**What the task requires**
What you return should match the data word for word, minus the images.

****************************************

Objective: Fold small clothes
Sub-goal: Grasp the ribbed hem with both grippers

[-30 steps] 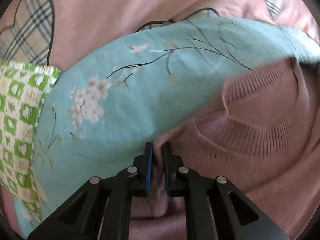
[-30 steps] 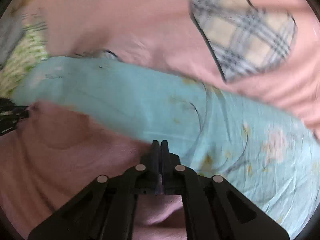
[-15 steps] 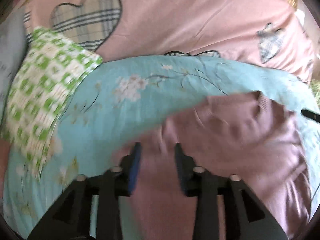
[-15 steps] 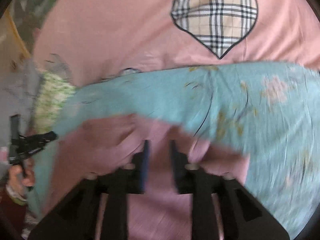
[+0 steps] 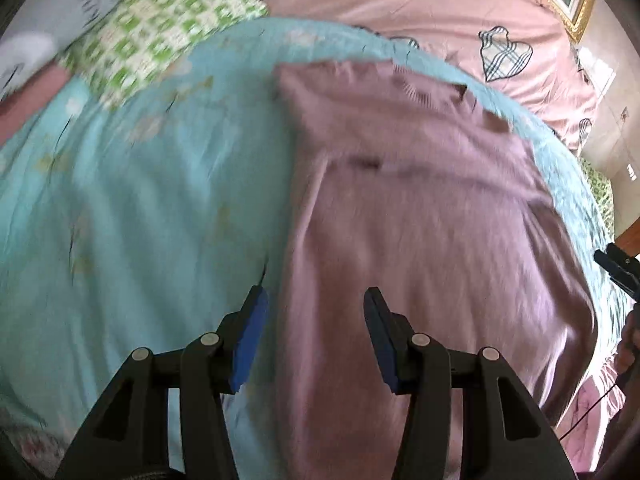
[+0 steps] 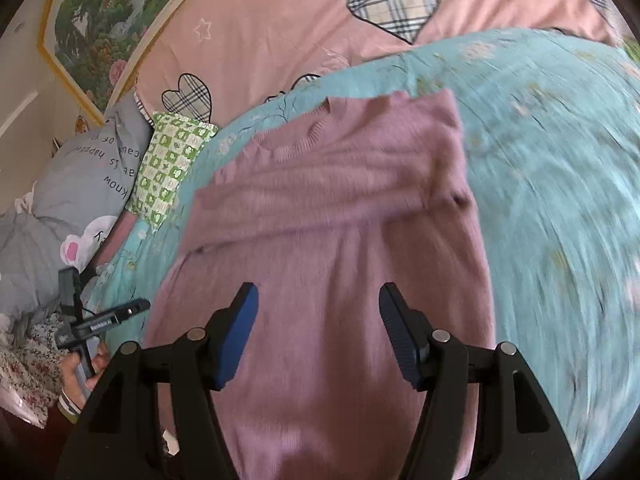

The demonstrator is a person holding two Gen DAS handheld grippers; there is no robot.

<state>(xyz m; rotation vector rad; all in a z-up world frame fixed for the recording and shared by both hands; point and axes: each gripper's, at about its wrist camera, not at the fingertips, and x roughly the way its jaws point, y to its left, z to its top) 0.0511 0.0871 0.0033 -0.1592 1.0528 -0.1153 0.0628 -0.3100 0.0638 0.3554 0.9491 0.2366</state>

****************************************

**Result for this task**
Objective: Fold small clothes
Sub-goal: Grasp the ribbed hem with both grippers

[-30 steps] 
[-30 steps] 
[-15 steps] 
[-15 steps] 
[+0 steps] 
[+0 steps] 

The demonstrator is a person holding two Gen DAS handheld grippers; there is no robot.

<state>(xyz m; rotation vector rad; all in a z-up world frame fixed for the recording and shared by both hands; point and axes: each gripper's, at about its wrist camera, not at the fingertips, and x roughly the way its jaws point, y to its left, z to its top) 0.0511 0.0871 0.0033 -0.1592 1.0528 -0.1153 0.0628 -0.3100 0.0638 0.3554 0.9491 0.2366</state>

This output has come to an end.